PTPN1 has been shown to interact with BCAR1, epidermal growth factor receptor, Grb2 and IRS1. Vascular endothelial growth factor Receptor-2 and Vascular endothelial growth factor via PGC1-alpha/ERR-alpha

== Clinical significance ==

PTP1B has clinical implications in the treatment of type 2 diabetes as well as cancer. Gene knockout studies conducted in murine models has provided substantial evidence for the role PTP1B plays in the regulation of insulin signalling and the development of obesity. PTPN1 knockout mice kept on high fat diets showed a resistance to obesity and an increased degree of insulin sensitivity as compared to their wild-type counterparts. As such, the design and development of PTP1B inhibitors is a growing field of research for the treatment of type 2 diabetes and obesity.

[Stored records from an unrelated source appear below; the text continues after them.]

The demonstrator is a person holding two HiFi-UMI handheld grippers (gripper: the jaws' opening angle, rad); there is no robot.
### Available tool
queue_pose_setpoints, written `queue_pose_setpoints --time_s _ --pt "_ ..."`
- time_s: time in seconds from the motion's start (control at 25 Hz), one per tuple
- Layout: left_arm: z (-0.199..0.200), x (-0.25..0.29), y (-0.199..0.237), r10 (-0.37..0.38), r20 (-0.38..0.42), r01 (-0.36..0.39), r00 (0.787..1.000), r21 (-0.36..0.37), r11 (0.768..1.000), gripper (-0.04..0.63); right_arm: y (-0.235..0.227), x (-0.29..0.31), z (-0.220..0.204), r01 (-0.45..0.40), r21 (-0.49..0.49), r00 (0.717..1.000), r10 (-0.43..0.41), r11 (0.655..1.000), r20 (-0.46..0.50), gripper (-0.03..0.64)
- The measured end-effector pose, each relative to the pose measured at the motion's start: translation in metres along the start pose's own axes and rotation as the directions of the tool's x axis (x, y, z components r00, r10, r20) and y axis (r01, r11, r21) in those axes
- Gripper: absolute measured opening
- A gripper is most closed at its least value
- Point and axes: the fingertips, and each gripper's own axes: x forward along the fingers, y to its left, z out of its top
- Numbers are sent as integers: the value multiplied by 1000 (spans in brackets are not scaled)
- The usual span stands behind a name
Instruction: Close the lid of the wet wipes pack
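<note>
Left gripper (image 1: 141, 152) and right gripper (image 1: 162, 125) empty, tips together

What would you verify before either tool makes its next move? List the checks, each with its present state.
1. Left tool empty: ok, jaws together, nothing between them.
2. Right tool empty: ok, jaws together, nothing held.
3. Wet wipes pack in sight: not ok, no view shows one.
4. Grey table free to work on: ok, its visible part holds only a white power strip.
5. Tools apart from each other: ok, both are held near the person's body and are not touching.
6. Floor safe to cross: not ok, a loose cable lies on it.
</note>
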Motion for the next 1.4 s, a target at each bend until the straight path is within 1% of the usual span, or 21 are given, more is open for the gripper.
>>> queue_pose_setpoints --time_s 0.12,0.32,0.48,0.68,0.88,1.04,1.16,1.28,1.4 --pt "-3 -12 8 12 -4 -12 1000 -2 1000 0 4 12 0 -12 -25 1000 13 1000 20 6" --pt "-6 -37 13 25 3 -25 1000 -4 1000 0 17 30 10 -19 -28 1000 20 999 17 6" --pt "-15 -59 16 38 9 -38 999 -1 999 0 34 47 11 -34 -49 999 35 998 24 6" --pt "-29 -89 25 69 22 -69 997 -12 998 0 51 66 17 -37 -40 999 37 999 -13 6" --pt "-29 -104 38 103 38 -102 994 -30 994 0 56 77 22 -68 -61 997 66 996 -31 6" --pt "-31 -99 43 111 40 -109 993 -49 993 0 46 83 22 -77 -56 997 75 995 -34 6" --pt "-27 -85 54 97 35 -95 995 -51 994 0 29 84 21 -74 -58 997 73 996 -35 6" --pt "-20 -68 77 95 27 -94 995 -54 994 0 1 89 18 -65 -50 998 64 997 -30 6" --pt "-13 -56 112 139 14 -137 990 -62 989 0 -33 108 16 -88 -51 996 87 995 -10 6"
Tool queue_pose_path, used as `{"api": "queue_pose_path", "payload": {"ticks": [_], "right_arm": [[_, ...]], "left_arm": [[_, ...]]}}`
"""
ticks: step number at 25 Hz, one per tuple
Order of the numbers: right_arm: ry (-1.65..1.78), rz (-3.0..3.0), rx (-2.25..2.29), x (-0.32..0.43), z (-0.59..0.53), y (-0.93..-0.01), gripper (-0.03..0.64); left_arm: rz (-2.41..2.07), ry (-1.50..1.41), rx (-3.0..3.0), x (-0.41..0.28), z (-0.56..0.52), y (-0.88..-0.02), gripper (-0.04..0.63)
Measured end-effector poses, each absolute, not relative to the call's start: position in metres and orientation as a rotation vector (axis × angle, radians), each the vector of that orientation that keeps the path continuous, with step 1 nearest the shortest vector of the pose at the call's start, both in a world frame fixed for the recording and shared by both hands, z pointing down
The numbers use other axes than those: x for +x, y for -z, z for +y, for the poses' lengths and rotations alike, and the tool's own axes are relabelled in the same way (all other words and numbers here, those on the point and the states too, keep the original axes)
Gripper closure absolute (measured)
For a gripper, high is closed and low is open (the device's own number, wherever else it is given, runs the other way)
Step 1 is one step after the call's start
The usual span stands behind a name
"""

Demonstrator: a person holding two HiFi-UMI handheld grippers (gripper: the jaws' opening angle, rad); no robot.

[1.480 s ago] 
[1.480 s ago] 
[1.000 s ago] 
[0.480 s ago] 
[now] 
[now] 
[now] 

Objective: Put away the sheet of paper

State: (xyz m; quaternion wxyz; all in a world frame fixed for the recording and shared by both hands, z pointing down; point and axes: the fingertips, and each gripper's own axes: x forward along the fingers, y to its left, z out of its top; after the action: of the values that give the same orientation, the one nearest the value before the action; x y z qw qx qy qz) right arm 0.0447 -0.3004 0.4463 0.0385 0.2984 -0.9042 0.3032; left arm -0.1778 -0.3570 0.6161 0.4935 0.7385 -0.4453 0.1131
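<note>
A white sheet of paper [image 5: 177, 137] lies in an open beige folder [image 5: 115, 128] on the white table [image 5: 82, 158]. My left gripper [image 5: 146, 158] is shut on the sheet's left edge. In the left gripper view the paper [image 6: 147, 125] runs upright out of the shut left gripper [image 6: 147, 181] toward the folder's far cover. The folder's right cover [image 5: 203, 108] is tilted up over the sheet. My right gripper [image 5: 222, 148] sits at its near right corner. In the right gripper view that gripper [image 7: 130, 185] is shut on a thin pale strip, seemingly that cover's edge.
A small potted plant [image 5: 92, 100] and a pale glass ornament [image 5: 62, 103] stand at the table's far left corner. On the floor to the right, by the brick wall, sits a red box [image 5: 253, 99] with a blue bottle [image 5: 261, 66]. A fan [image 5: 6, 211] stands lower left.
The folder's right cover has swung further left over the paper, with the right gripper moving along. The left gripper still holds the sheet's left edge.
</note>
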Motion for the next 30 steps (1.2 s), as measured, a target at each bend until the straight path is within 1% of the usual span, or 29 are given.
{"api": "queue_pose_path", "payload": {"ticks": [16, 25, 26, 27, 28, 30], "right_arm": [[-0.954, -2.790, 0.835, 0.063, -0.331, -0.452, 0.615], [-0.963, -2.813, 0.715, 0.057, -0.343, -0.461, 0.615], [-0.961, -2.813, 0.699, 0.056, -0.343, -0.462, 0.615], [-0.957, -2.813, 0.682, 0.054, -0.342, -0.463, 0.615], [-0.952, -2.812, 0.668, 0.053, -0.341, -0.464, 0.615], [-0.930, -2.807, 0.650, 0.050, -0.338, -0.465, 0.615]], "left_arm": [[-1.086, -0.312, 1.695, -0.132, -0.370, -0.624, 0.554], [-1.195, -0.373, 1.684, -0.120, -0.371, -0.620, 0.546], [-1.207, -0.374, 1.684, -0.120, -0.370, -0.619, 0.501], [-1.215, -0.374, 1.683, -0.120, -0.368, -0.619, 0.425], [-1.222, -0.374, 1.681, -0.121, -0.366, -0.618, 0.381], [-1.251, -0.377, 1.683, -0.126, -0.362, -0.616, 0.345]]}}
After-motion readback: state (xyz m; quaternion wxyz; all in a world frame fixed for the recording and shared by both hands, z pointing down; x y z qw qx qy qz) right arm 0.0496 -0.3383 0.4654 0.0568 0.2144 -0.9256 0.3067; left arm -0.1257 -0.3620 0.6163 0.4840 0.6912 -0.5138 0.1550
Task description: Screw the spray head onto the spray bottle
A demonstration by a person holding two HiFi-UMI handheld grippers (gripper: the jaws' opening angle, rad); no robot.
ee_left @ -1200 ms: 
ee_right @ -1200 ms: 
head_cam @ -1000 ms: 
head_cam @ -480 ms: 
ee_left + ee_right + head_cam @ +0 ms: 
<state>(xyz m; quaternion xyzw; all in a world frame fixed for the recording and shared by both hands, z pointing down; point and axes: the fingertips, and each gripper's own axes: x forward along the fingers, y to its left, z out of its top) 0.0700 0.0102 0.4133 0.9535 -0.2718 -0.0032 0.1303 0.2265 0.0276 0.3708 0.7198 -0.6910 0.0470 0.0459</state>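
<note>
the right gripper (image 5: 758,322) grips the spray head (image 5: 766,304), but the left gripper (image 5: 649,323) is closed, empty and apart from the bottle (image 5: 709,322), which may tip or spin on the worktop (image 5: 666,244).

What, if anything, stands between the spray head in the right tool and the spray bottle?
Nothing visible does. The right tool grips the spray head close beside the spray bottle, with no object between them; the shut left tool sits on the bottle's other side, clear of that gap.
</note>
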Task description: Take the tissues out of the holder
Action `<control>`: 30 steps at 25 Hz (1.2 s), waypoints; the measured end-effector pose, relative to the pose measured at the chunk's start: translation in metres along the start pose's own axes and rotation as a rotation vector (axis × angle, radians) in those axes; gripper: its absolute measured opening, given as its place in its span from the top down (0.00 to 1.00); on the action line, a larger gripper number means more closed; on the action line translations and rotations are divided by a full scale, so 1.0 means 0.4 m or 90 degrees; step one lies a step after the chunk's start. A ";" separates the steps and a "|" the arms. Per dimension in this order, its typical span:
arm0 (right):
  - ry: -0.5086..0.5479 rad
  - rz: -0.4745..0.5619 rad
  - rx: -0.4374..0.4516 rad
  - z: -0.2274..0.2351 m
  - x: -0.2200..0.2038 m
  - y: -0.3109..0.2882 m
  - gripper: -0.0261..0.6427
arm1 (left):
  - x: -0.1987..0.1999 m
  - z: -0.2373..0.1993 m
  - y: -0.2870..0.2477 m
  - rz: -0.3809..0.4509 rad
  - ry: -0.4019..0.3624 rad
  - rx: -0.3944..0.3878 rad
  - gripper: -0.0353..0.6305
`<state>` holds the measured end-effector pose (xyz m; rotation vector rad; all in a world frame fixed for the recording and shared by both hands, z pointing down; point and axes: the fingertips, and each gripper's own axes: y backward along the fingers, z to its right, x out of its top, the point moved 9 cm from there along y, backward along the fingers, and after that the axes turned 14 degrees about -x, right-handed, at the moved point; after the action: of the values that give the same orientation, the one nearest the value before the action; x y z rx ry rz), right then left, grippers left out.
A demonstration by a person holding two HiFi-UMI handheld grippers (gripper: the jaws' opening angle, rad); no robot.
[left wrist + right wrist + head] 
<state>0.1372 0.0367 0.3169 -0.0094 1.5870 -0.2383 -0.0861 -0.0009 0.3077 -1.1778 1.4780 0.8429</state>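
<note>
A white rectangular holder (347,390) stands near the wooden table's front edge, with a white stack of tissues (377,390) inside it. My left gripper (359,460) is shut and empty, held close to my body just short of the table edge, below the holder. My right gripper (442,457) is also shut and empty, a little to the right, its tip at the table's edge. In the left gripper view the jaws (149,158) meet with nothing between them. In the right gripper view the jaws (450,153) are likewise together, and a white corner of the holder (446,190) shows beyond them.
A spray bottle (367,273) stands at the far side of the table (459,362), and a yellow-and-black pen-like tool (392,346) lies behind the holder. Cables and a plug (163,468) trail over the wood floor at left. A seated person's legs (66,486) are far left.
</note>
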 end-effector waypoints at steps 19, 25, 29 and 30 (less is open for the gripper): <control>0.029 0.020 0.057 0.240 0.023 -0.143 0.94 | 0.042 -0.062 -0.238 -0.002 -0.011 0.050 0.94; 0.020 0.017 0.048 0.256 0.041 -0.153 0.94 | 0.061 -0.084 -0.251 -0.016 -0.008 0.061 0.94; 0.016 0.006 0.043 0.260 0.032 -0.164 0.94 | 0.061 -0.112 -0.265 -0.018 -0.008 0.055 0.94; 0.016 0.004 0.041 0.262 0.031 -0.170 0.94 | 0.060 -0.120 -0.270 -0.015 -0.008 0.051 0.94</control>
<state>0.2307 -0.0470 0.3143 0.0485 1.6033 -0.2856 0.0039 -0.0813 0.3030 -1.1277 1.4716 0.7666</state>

Although PTP1B is generally studied as a regulator of metabolism, some research suggest it may have a role in tumor development, though whether it is oncogenic or tumor suppressive is unclear, as there is data in support of both arguments. The high ROS concentrations within cancer cells provide an environment for potential constitutive inactivation of PTP1B and it has been shown in two human cancer cell lines HepG2 and A431, that up to 40% of the Cys215 residues in PTP1B can be selectively irreversibly oxidized under these cellular conditions resulting in non-functional PTP1B. In addition, PTPN1 genetic ablation in p53 deficient mice resulted in an increased incidence of lymphomas and a decrease in overall survival rates. In contrast, the PTPN1 gene has been shown to be overexpressed in conjunction with HER2 in breast cancer cases. Murine models of HER2 overexpression in conjunction with PTPN1 knockout resulted in delayed tumor growth and with fewer observed metastases to the lung suggesting that PTPN1 may have an oncogenic role in breast cancer.